Indonesia yang mempunyai pasar di China perlu mempersiapkan pasar lain sehingga guncangan di China bisa dikompensasi.
Oleh
REDAKSI
·2 menit baca
Kondisi ekonomi di China, sudah lama diketahui banyak kalangan, mudah sekali mengguncang ekonomi global. Industri mobil Eropa mulai terdampak.
September kelabu untuk Volkswagen Group. Raksasa otomotif Jerman itu mau menutup salah satu pabrik di Jerman. Merek kebanggaan Jerman menutup pabrik di Jerman. Sulit dipahami.
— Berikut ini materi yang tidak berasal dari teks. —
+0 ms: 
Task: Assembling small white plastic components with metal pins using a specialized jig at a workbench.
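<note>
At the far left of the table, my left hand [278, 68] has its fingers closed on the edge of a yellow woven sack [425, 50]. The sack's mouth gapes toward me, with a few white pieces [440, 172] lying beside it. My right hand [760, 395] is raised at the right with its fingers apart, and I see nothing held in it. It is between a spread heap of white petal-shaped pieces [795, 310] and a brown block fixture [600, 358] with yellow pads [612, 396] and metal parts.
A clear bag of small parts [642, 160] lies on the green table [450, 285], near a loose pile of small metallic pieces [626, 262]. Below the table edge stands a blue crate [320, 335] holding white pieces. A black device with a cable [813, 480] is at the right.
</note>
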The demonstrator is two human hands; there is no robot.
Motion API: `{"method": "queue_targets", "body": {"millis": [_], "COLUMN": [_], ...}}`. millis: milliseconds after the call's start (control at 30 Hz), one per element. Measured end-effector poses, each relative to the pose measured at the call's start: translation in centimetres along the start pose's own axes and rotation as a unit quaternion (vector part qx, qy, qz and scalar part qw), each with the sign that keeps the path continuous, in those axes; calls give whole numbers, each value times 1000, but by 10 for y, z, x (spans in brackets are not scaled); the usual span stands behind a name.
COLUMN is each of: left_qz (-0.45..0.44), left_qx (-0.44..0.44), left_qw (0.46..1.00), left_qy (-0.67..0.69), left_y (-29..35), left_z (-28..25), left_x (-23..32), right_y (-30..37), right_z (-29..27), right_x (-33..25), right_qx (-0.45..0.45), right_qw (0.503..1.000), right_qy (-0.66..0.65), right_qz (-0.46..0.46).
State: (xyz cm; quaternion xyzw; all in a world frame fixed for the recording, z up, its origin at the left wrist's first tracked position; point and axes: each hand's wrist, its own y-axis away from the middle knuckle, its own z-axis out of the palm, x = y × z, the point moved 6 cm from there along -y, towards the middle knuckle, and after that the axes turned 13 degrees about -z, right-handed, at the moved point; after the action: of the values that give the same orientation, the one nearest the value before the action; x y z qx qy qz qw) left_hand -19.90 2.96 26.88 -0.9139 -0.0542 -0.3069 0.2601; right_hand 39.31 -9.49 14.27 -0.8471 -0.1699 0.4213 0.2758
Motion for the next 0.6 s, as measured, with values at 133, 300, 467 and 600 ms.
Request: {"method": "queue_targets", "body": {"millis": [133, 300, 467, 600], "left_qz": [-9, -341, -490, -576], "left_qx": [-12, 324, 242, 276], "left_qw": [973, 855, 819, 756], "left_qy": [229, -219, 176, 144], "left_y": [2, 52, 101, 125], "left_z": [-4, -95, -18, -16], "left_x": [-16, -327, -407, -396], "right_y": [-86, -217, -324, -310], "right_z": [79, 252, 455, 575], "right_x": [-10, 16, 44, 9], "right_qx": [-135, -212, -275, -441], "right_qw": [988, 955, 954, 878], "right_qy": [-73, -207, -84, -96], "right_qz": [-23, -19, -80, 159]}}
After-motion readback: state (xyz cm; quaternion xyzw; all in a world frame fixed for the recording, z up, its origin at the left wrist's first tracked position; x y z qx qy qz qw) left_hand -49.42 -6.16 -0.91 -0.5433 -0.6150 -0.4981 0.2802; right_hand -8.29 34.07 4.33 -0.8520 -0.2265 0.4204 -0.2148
Rencana penutupan itu diungkap CEO Volkswagen Group Oliver Blume pada Rabu (4/9/2024). Ia menyebutkan, situasi memaksanya mempertimbangkan penutupan salah satu pabrik di Jerman. Kelompok usaha yang menaungi 10 jenama otomotif itu juga mengabarkan hal buruk lain pada pekerja. Sejatinya, angka penjualan VW Grup secara global sempat naik pada 2023. Paruh pertama 2023, nilai penjualan naik 18 persen atau senilai 174 miliar dollar AS. Akan tetapi, situasi tak terduga terjadi di tahun ini (Kompas.id, 9/9/2024).
Turunnya permintaan konsumen di China, pasar terbesar VW, memukul perusahaan. Penjualan di China turun hingga 7 persen dibandingkan dengan periode yang sama pada 2023 dan membuat laba perusahaan anjlok 11,4 persen menjadi hanya 11,2 miliar dollar AS.
Kondisi seperti ini sebenarnya tidak hanya dialami oleh VW. Ketika perubahan ekonomi di China banyak perusahaan yang pasarnya bergantung pada China ikut terguncang. Beberapa industri yang melaporkan dampak itu antara lain industri mode kelas atas, industri makanan, industri minuman, dan juga jaringan ritel.
Beberapa eksportir produk makanan asal Indonesia pernah menceritakan masalah ini. Begitu ekonomi China turun, mereka tidak bisa lagi menjual produk ke China. Permintaan pasar terhadap beberapa produk itu langsung ikut turun dan bahkan menghilang. Malangnya bila penurunan ekonomi ini berlangsung lama, rantai pasok sudah berubah dan tidak mudah untuk memulihkan kembali. Mereka harus merintis dari awal lagi yang tak mudah.
Masalah makin berlipat ketika China kemudian bisa memproduksi barang sejenis. VW terdampak karena China berhasil membuat mobil sejenis dengan harga terjangkau. Apalagi produsen China juga makin banyak memproduksi mobil masa depan, yaitu mobil listrik dengan harga lebih murah. Otomatis produsen dari luar negeri harus bersaing ketat di pasar China. Meski berbagai efisiensi dilakukan, tetapi tak bisa menolong mereka.
Melihat contoh-contoh di atas, semua produsen Indonesia yang mempunyai pasar di China perlu mempersiapkan pasar lain sehingga guncangan pasar di China bisa dikompensasi di pasar baru. Upaya ini tak mudah karena pasar China sangat besar dan menggiurkan. Meski demikian, upaya mencari pasar baru harus terus dilakukan agar pasar bertambah besar dan untuk berjaga-jaga bila ekonomi China berubah. Cara ini adalah jalan satu-satunya yang memungkinkan produsen tak terlena dengan pasar China yang besar.